The other decoration in the hall, that of its occupants, was more attractive. Costume on Earth tends to follow local traditions and techniques; here, it was a native style, picked up (as we later noticed) from the non-cos: cotton, with lots of dyes and embroidery. Some of the clothes worn after work were far more beautiful than ours, but at least our party frocks marked us out as visitors. We had no lack of attention, and we did, indeed, pull an aircraftman each.
Early the next morning we made our separate ways back to the room in which neither of us had spent the night, gathered up our gear, and had breakfast in the main hall.
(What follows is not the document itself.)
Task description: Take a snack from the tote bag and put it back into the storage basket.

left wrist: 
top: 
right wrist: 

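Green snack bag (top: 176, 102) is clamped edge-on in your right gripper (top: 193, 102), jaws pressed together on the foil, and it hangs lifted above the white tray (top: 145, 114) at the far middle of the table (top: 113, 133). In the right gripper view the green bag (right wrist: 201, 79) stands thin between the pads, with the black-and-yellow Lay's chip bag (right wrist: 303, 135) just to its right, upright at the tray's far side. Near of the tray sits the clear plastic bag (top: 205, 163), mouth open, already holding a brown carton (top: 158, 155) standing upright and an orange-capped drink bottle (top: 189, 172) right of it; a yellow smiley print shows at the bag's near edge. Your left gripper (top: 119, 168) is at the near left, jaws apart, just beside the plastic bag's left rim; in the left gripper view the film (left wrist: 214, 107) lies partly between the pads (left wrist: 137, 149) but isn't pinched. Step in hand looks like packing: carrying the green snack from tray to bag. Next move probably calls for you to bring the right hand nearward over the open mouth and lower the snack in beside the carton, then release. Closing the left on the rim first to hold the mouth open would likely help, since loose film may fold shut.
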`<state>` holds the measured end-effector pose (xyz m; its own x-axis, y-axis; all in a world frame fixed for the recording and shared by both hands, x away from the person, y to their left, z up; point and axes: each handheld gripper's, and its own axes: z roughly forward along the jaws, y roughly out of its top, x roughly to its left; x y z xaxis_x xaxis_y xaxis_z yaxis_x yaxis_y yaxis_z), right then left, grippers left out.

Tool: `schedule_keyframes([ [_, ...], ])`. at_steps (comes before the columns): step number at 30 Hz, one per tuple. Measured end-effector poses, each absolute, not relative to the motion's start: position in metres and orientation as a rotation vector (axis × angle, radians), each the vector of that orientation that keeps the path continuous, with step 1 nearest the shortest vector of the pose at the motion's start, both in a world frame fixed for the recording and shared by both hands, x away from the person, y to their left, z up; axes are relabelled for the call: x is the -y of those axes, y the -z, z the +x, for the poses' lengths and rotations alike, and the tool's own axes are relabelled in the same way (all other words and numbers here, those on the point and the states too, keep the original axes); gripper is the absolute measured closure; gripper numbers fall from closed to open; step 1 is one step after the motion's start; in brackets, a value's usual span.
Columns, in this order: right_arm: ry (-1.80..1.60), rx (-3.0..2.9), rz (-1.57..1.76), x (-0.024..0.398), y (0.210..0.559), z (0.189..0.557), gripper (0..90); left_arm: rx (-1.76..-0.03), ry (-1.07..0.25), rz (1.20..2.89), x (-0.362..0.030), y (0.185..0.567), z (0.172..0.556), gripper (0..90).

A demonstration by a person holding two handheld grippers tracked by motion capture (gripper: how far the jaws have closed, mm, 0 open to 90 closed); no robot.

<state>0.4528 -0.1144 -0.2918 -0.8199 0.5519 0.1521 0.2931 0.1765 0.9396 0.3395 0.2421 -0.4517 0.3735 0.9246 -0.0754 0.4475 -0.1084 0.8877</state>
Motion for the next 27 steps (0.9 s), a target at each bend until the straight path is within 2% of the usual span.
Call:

In the daylight the murals looked lurid and naive rather than heroic. The sunlight through the roof panels was bright and warm. Suze spread out a map.
‘Well,’ she said, ‘where are we going today?’
‘Our friend currently lives in Ealing Forest,’ I said. ‘I have a kind of address for him. He hangs out in some non-co technical college, and he’s known to scour the markets for old books and gear.’
‘Easy,’ said Suze. ‘We drive down the main path to Camden Market, stash the car at the Union depot, then take a boat up the canal to the North Circular—’ her finger jabbed at a trail marked on the map, then traced it to another thin line ‘—then down into Ealing.’
‘You sure the canal’s quickest?’
Suze nodded briskly. ‘The roads are kept up by the non-cos, and they’re just what you’d expect. The waterways are ours. Everything from the dredging to the lock-keeping is done by Union machines.’